From the late days of the eighteenth century almost to the end of the nineteenth over 165,000 convicts were sent to Australia. You can read a fascinating, if disturbing, account of this in Robert Hughes’ The Fatal Shore. Now in The Bush, Don Watson has written a superb book about the next steps in settlement of Australia: the land grabs by squatters, the destruction of most of the natural environment, the murder and exploitation of the indigenous people. Somehow out of this, a myth arose, the myth of The Bush and its brave, dry, laconic male inhabitants.
All this was constructed on the myth of ‘Terra Nullius’ – an empty land with no inhabitants. But for those who were not blinded by longing for the orderly and small scale green of England, the signs of occupation and care for the land were everywhere to be seen:
…we find numerous references to a landscape that in its open orderliness and beauty looked like a ‘gentleman’s park’…places so much like European parks it was easy to think some banished civilization had made them. These parks had meadows, some of 4000 hectares, ‘waving with …grass’, ‘velvet like grass’; parks that looked like a field of corn; were ‘decked with flowers’…
The Aborigines who made these parks also made wells for people and dams for animals shaded by shrubbery and ‘apparently by art’. They had well-worn paths. They had ‘villages’ of stone or timber huts, ‘winter wurlies…built with mud in the shape of a large beehive’…
Major Mitchell saw the signs of occupation, Ludwig Leichardt even spoke about ‘systemic management.’ But the great machine of Colonization rolled on. The hubris of the white man who always thinks he knows better destroyed so much of the abundance of this country that we now have severe problems with drought, dust storms, mice and rabbit plagues, salinity and a general drying up of natural resources through over-development and mining at all costs.
On many occasions while reading this book my eyes were filled with tears; not just for the young aboriginal girls raped by the new settlers, not just for poor children like Bert Facey who were whipped almost to death by half-mad fathers, but for the land itself. The title of Xavier Herbert’s famous book says it all: Poor Fellow my Country.

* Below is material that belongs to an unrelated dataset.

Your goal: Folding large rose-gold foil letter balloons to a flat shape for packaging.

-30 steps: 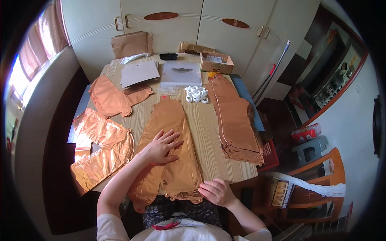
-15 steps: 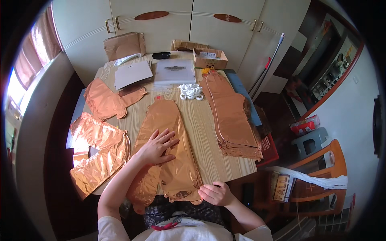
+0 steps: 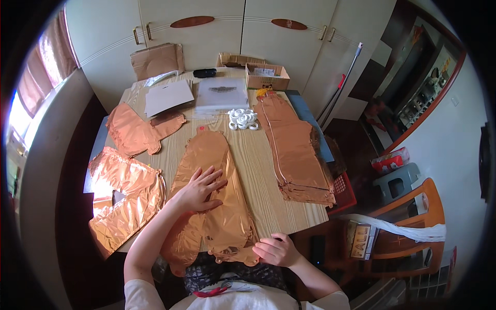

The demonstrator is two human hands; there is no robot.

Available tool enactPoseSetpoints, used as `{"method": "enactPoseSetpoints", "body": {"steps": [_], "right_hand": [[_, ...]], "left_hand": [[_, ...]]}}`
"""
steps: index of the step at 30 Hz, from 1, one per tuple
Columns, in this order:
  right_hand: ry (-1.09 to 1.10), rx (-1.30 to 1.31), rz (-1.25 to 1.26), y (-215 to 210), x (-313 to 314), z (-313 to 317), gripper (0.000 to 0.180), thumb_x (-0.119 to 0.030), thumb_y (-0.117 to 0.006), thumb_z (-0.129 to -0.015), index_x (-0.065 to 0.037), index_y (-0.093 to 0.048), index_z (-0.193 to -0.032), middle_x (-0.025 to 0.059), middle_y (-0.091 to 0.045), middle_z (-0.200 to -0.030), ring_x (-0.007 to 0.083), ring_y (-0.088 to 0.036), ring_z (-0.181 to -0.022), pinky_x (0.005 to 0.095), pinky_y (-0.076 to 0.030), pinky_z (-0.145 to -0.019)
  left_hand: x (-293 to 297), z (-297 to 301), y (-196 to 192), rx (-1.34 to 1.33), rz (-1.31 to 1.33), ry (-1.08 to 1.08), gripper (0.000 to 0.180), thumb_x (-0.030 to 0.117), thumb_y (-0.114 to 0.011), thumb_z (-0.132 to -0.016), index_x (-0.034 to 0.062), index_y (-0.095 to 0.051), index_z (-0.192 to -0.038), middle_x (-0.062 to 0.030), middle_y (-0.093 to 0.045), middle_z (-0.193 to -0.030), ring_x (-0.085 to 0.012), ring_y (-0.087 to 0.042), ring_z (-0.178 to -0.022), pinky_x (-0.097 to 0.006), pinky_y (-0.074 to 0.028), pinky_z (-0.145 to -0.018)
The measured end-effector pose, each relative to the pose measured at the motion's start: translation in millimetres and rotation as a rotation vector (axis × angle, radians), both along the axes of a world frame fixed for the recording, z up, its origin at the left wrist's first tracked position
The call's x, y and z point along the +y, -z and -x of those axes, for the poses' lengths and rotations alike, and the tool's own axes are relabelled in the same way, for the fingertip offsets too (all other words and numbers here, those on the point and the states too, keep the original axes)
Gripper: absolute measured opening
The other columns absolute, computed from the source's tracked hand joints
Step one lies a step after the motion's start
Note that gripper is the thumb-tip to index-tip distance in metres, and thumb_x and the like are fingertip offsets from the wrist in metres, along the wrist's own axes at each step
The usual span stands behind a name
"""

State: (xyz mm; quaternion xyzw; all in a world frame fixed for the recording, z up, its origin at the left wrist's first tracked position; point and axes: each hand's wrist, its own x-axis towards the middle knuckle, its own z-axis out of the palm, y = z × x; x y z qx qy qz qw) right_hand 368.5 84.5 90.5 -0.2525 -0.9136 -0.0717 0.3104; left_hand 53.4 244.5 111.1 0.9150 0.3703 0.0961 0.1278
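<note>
A flat copper-coloured foil balloon (image 3: 230, 225), uninflated, lies on the near part of the table and hangs past its front edge toward my lap. My left hand (image 3: 200, 190) rests on its middle with the fingers spread. At the balloon's near right corner, my right hand (image 3: 278, 250) is closed on the foil edge, thumb and fingers together. To the left are a shiny crumpled foil balloon (image 3: 132, 178) and another folded foil balloon (image 3: 132, 129) behind it. A stack of flat copper foil balloons (image 3: 297, 150) lies on the right side.
White ribbon rolls (image 3: 242, 119) sit mid-table. Behind them are grey cards (image 3: 168, 98), clear plastic bags (image 3: 222, 95), a black object (image 3: 204, 73) and a small cardboard box (image 3: 267, 80). A wooden chair (image 3: 431, 217) with white strands on it stands at the right, near a red basket (image 3: 345, 191).
The whole view has shifted slightly. Both hands keep their places on the foil balloon.
</note>
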Motion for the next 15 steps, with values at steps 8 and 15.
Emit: {"method": "enactPoseSetpoints", "body": {"steps": [8, 15], "right_hand": [[-0.006, 0.036, 0.377, -33.0, 75.0, 10.0, 0.05, -0.034, -0.059, -0.093, -0.001, -0.053, -0.131, 0.0159, -0.054, -0.133, 0.0299, -0.051, -0.125, 0.0429, -0.038, -0.107], [0.02, -0.068, 0.494, -3.9, 156.6, 58.2, 0.057, -0.031, -0.051, -0.097, 0.006, -0.042, -0.139, 0.0226, -0.039, -0.148, 0.0332, -0.035, -0.14, 0.0425, -0.027, -0.116]], "left_hand": [[-1.6, 0.8, 0.4, -0.007, -0.029, 0.005, 0.071, 0.047, -0.064, -0.085, 0.0119, -0.045, -0.143, -0.0198, -0.036, -0.151, -0.0415, -0.025, -0.143, -0.06, -0.018, -0.114], [0.5, -0.3, 2.6, -0.074, -0.059, 0.026, 0.072, 0.043, -0.069, -0.08, 0.011, -0.048, -0.14, -0.0216, -0.039, -0.148, -0.0442, -0.031, -0.14, -0.062, -0.022, -0.11]]}}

Here is Watson’s account of Lake Tyrell at Sealake:
The scrub that once surrounded the lake has gone. The sandhills that were once covered with Murray pines were all cut down a century ago. The spectacular blue-winged parrots and regent parrots that used to flock among them disappeared. By day, lake and sky seem to be as one, an unbroken chain of being. The effect is even more intense on a clear night when there is water in the lake. Then the lake acts like a ‘gigantic mirror’ with ‘every star in the firmament’ reflected in it, and to stand in the water ‘is like being suspended in space’….The Boorong people who lived there knew astronomy from studying the stars reflected in the brine. They saw the drama of Creation and the creators in the constellations, the mythical characters and tales from the Dreaming: the mallee fowl, emu, red kangaroo, snake, brolgas, possums. The 100 million stars of the Milky Way were the smoke of the ancestors, the Nurrumbunguttias, now living in the heavens.
Not long ago an elderly man, a dear friend, said to me in all seriousness, ‘I consider the settlement of Australia to be one of the great achievements of Western Civilization.’ I am glad he is not still alive to read the story of cruelty, greed and destruction that is the true story of the settlement of Australia.
At no point does Don Watson rave and rant. In a moderate voice and in elegant prose he lets the story speak for itself. Highly recommended for any reader with an interest in Australia.
We hear his American Journeys is pretty good too.